Marian says, “It means less wastage of resources and also the possibility of personalising items for an individual consumer. Less wastage means a more sustainable supply chain, and people value things more when they have participated in their creation.”
Fashion is currently stuck in the past. Buyers have to guess what people will buy and in which sizes, many months in advance. It’s guesswork, and, while they have got faster and more efficient, there is huge margins for error and then you’re left dealing with your mistakes. On the other hand, you could also not make enough of something popular: missing out on full-price sales and leaving disappointed customers.
Right - The type of robots soon to be making your clothes
“Regional and localised sourcing allows retailers to be more responsive to actual customer buying behaviour.” says Wang. “Styles can even be adapted in-season and delivered to stores while consumers still want to buy them.

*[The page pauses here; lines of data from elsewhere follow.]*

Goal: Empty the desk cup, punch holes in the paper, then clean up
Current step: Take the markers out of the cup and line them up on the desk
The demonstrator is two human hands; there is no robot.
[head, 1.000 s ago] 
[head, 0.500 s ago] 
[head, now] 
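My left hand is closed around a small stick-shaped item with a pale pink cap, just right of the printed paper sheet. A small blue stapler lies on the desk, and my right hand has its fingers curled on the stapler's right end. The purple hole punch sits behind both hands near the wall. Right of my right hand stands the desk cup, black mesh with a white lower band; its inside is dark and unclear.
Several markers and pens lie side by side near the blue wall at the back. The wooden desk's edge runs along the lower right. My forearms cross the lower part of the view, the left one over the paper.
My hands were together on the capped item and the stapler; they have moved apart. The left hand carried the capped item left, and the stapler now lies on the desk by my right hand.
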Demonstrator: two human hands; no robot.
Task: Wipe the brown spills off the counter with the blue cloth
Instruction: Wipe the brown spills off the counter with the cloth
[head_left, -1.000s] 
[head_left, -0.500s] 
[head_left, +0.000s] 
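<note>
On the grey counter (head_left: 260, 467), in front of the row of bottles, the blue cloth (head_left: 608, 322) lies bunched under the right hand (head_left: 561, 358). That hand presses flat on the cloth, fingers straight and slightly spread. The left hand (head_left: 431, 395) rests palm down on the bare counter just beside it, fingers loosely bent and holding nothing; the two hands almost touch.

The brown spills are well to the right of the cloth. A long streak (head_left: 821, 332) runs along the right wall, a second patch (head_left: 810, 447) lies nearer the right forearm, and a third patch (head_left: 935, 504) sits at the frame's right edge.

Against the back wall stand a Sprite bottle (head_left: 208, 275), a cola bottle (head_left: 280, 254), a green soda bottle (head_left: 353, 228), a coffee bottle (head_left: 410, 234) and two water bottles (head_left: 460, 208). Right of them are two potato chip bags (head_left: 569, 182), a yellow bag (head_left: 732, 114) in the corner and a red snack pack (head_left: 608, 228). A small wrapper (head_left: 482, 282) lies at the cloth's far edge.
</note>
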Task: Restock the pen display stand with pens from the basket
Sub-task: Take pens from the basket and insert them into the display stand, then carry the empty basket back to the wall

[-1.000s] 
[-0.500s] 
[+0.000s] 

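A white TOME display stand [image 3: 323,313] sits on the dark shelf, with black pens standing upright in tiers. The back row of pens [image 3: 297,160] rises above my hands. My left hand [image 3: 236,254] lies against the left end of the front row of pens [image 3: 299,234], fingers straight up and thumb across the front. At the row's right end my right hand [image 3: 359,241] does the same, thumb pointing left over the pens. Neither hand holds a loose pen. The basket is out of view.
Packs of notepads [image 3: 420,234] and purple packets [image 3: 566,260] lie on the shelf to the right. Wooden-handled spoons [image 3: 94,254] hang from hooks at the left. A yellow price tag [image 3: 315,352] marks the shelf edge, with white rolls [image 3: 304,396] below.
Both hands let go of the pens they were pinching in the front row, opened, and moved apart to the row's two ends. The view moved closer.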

And, at the end of the day, smaller runs of garments that sell at full-price are better than cheaper cost volume runs of garments that have to be sold at discount.” she says.
How many retailers blame the weather for having the wrong product at the wrong time when publishing their financial results? It’s also really bad for the environment.
“Eventually technology will allow us to go from producing things by the millions to producing them by the ones. Everyone is talking about customisation and there’s no doubt that will eventually happen.” says Wang. “It’s the most efficient and sustainable way of manufacturing.” she says.
“You used to go to the tailor and they would make one item for you.” says Wang. “I can visualise that you will customise one unit to order. Bespoke, customised, perfectly fitting items made just for you and only when you order them – it sounds just like a Savile Row offering, only this time it will be purchased from your smartphone.”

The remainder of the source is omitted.